Here's the chance to get back at that obnoxious Spec Script writer asshole that thinks he's going to change Holloywood with his very first script. Have your fun!

(1) I have reduced my script from 350 pages to 145. I am fairly sure I can get it to 130 pages ...but at 120 pages shit will get confused or the overall meaning is compromised. Is 130 pages that far off? Is that so much as to raise a red flag? ...Does 129 carry the psychological advantage of keeping it in the 120's?

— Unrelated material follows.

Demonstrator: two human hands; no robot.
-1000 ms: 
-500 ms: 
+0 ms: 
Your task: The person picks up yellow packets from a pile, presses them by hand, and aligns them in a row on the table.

(2) Science Fiction Technology: I have several new hi-tech devices in my screenplay. My question is do I give them a capital letter in my action blocks? Example: Do I write; "Fred puls out his Commatron and blows away the Proteus Deflector." ...or... "Fred pulss out his commatron and blows away the proteus deflector."

(3) I have a "Biblical Quote" I want to appear at the beginning (white text over black background. I would like to see an example of how this should be handled. I have seen several different versions online, but they seem confusing at best.

(4) After the credits have rolled I want to include a quick basic scene that sneaks in showing a flower. yah, I know, I know. I have zero camera commands in my script. Do I "FADE OUT" and then "FADE IN" again? What's the best way?

(5) I have nameless alien characters (Penatrons) that have assumed the bodies of some human characters in the script. The human characters have already been introduced. Here's my problem: Let's say ROBERT gets assimilated by a Penatron. When Robert was talking previously I always just used: ROBERT

...Now that he's dead and a Penatron has assumed his body, I am forced to write him in like this:

ROBERT (AS A PENATRON) ...or... ROBERT (PENATRON).

What I'm running into is a lot of space is getting used up adding in their assimilated names into the action script. Here's an example:

Robert (as a Penatron) grabs a plasma blaster and kills Billy (as a Penatron). Rodney (as a Penatron) and Mathew (as a Penatron) grab their plasma blasters and incinerate Robert (as a Penatron).

You get the point. All this (as a Penatron) crap is eating up space. What I did was each time a character was assimilated I qualified it within the script:

A Penatron kills Robert and assumes his body - ROBERT(P). Two more Penatrons kill Rodney and Mathew and assume their bodies as well - RODNEY(P) and Mathew(P).

Is this a good idea? Is there a better way to handle this?


Thanks for the help!
-Birdman

P.S. The examples I have given are not in my script. They are just hi-tech names I'm using for example.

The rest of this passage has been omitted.